Beyond the antivirus instruction, Perrier explained that SP2 is significant because it includes the fruits of Microsoft's latest security initiative. "This is one of the most important upgrades ever, because of its focus on e-mail, Web surfing and networking security," he said.

In addition, AMD's deFrere spoke about the Direct Connect Architecture (DCA) that's at the heart of the Opteron processor. "All the components are directly connected together," he said.

The DCA uses an ultra-fast memory controller, which AMD has integrated onboard the chip. Such placement enables faster memory accesses, since data doesn't have to traverse a traditional Northside bus.

Moving forward, expect AMD next year to gear up marketing efforts for Opteron's sister processor, the Athlon 64 desktop CPU. That chip is expected to take off in client-side systems once Microsoft ships a 64-bit-capable version of its Windows XP operating system. That release, which is currently in beta testing and is separate from the SP2 upgrade, could ship in the first quarter of 2005.

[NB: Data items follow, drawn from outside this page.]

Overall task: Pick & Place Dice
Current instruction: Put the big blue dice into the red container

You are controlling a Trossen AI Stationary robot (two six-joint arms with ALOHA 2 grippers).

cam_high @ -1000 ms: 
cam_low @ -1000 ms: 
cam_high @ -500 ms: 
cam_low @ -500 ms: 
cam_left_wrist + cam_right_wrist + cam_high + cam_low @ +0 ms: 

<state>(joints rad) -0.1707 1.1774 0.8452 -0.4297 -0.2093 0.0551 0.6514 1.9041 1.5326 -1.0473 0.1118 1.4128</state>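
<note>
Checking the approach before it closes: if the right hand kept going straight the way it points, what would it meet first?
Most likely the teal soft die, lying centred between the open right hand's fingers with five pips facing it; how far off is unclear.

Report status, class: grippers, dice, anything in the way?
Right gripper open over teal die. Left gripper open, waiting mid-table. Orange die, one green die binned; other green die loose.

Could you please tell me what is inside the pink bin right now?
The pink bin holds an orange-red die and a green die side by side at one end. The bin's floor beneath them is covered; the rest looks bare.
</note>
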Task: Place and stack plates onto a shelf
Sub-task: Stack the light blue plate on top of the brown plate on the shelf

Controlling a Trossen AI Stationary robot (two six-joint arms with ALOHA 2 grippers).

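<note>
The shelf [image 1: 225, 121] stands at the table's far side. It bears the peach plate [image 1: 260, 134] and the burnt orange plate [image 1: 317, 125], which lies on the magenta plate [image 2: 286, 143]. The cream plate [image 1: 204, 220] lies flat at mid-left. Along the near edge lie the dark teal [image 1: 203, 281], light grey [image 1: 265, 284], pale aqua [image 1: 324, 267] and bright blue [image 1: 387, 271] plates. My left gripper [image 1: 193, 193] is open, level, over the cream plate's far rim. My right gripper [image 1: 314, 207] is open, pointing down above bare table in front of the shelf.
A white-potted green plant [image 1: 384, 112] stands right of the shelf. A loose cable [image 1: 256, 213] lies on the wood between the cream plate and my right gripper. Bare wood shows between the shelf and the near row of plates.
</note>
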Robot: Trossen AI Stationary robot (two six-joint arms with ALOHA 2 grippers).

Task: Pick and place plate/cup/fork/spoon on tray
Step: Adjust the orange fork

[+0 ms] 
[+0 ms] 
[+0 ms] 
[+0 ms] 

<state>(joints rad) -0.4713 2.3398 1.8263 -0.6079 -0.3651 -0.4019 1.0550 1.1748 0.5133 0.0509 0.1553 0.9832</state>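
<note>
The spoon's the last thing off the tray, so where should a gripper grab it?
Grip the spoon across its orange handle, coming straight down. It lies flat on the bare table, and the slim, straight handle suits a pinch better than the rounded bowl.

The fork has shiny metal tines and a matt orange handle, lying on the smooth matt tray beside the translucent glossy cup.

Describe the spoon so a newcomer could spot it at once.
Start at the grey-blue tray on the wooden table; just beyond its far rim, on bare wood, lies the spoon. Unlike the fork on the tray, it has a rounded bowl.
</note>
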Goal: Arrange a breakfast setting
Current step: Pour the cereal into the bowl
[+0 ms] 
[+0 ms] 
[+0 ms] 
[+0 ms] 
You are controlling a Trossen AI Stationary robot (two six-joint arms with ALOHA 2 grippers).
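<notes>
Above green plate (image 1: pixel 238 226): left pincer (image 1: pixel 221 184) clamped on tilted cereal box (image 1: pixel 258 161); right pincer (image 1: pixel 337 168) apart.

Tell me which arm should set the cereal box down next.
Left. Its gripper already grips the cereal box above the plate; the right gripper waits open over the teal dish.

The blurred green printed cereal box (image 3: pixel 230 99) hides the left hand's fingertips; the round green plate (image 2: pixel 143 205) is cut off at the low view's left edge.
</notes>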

With Opteron and Athlon 64, AMD has sparked enthusiasm among end users by creating a whole new category of hybrid processors. The CPUs run standard 32-bit programs and use a set of 64-bit instruction-set extensions to execute 64-bit software applications.

On the competitive front, Intel recently answered back at AMD with a new Xeon fitted with Intel's own implementation of 64-bit instruction-set extensions, dubbed EM64T.